The mad scientist here is general manager Jack McKeon, a throwback to the days when front office men smoked cigars and dealt players like trading cards. "Believe me," he says, "there aren't many players out there I haven't discussed in a trade." McKeon, who became G.M. in 1980, may be the only one with a cult following; the Padres even sell TRADER JACK T shirts in their souvenir shops. McKeon is also known as "The Sultan of Swap," and no wonder, because only six Padres came up through the farm system, and only two of them, rightfielder Tony Gwynn and McReynolds, are regulars.
Trader Jack may have pulled a fast one this past December when he dealt one of the many lefthanded relievers he has collected, Gary Lucas, to the Expos for starter Scott Sanderson, then sent Sanderson to the Cubs for Martinez, Pitcher Craig Lefferts and third baseman Fritzie Connally. "Actually, I very nearly had four teams involved in that deal, and possibly five," says McKeon.
Martinez reminds a lot of people of the Baby Bull himself, Orlando Cepeda. Charlie Fox, who managed the Cubs at the end of last season, also managed Cepeda when he was with the Giants, and he took to calling Martinez Plo-plo, Spanish slang for "fat boy," because that's what he called Cepeda. Martinez is hardly fat, although he does have a sizable rear, and he's a power hitter of great potential. He hit 37 homers for Triple-A Iowa and the Cubs last year, tore up the Puerto Rico Winter League and drove in 21 runs in spring training. A natural first baseman, he may struggle in left, but then the Padres have a long and rich history of bad leftfielders, going back to Al Ferrara and continuing with Dave Kingman, Jerry Turner and Gene Richards.
McReynolds was McKeon's initial draft pick in 1981. Trader Jack decided to take McReynolds while other clubs ducked because of a knee injury he suffered at the University of Arkansas. The Padres put him through a year of rehabilitation, and in his first two minor league seasons he was named Class A Player of the Year and minor league Player of the Year. McReynolds felt he embarrassed himself when he was called up to the Padres last season, but he's over that. He set a Padre record with seven spring-training homers. "I think the fans will get a lot more excitement out of Carmelo and me this year," he said after the Opening Night victory.
It didn't take long for him to make good on that promise, either. On Saturday he had three hits and four RBIs, and Martinez had three more hits and one RBI as the Padres beat the Cubs 7-5.
Neither Martinez nor McReynolds had ever heard of the M & M Boys, as in Mantle and Maris, before, but the label appears to have stuck. During the Welcome Padres luncheon at the Scottish Rite Center on April 3, Kennedy told everyone, "I read in the paper this morning about them being the M & M kids, and I just want to say that it's rather obvious which one is plain and which one is peanut."

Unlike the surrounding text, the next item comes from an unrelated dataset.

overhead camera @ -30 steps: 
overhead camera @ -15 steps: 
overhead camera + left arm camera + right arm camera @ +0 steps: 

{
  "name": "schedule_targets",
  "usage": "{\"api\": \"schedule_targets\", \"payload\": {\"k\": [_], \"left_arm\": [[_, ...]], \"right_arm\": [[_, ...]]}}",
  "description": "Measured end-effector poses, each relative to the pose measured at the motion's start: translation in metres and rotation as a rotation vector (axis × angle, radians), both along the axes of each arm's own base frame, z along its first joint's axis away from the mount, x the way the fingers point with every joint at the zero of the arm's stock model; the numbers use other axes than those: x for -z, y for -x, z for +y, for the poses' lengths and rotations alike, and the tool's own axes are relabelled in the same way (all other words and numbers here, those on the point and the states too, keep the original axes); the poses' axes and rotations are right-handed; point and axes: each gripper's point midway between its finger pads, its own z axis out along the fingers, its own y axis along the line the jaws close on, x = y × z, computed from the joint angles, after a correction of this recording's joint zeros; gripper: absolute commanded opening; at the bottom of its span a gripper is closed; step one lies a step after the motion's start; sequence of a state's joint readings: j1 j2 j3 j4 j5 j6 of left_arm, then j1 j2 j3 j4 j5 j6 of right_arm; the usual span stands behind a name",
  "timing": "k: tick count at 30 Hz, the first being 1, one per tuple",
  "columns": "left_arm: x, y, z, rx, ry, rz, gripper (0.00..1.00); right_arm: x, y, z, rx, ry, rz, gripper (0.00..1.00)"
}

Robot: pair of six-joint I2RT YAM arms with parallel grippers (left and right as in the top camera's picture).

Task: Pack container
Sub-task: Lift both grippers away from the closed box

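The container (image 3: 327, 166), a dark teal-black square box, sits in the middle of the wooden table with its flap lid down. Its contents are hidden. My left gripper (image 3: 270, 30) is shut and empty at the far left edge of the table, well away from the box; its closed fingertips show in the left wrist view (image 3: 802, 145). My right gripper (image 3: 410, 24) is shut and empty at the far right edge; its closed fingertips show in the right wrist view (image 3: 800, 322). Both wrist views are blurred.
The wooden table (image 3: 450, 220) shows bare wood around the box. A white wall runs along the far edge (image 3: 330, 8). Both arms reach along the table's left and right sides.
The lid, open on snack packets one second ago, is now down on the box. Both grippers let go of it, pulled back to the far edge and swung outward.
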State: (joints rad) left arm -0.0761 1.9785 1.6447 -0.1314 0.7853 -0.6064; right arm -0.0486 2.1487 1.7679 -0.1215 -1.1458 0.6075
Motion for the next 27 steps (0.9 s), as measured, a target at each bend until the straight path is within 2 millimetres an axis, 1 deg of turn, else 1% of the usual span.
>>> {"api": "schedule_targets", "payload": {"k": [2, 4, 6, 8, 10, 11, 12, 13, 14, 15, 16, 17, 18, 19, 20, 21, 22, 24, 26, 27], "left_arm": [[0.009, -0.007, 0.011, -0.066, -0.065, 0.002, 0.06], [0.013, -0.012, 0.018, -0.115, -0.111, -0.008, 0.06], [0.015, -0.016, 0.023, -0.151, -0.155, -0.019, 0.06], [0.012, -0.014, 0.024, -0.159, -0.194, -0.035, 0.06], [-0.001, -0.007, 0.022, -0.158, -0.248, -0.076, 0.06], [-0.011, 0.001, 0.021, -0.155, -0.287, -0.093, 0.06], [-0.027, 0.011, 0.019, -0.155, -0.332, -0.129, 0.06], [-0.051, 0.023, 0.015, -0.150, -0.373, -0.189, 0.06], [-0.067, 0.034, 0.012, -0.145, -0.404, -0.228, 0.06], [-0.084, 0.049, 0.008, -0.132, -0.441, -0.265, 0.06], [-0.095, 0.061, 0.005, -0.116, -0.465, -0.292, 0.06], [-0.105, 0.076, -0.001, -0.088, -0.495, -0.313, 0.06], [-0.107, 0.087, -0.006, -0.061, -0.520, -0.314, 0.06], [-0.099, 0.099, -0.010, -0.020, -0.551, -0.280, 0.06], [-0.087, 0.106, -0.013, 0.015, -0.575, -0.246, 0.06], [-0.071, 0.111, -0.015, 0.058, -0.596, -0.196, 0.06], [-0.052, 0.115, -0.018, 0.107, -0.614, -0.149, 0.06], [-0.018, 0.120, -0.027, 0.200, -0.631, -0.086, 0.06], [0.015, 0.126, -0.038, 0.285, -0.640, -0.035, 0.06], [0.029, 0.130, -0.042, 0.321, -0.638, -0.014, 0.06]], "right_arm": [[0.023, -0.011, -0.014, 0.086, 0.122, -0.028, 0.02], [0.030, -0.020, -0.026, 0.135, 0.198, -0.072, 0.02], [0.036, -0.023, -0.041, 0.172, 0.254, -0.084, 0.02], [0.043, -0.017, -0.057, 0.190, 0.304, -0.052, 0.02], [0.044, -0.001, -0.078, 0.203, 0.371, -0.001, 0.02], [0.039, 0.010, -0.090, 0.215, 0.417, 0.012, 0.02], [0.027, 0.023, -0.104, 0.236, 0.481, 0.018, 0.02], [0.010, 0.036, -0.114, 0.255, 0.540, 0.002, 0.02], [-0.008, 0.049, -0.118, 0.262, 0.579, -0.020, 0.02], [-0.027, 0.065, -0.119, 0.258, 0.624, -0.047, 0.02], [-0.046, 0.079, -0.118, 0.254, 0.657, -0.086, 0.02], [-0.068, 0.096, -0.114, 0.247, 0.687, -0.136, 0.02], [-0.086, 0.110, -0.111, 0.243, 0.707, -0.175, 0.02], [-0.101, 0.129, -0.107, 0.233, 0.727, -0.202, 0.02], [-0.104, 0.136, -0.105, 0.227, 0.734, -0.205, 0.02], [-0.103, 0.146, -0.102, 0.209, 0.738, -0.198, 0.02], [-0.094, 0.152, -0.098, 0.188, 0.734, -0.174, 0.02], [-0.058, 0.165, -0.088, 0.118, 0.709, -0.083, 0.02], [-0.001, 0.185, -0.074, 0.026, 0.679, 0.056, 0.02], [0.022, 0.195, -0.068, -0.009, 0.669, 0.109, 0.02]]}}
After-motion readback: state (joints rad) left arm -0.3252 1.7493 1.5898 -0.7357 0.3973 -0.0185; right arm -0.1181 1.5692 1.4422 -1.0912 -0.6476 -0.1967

M & M isn't the only thing the Padres have taken from the Yankees. On Jan. 6, they signed Gossage to a five-year, $6.25 million contract, despite whispers that he had lost something off his fastball. "Those rumors were started by the people who couldn't sign him," says Nettles. "I don't think he's lost a thing."
"All I know is that he scared the hell out of me on Opening Night," says Bevacqua. "And if he scares his teammates, imagine what he does to the opposition." So far, he's done plenty, pitching the last two innings of the team's first victory, getting the save in Thursday's 8-6 win and another on Saturday. In the Saturday game he also flied to right in his first regular-season at bat since he left Pittsburgh for New York in 1977. "I think having to bat helps a pitcher better understand hitters," he said. "It's helped me."
Gossage is overjoyed at having escaped the Bronx Zoo. "I would have left years ago, but I had a contract to keep," he says. "The game was no longer fun, it was a job. It tells you something when Graig Nettles, who was as tough mentally as anyone I've played with, couldn't take it any more."
After his debut as a Padre, Gossage said, "Hallelujah! Now I'm having fun again...it's like being reborn...a new lease on life...I feel like a kid...I haven't felt like this in a long time...it's great to be part of this team, just one of 25, and I don't care if I'm just a lug nut that holds the tire on."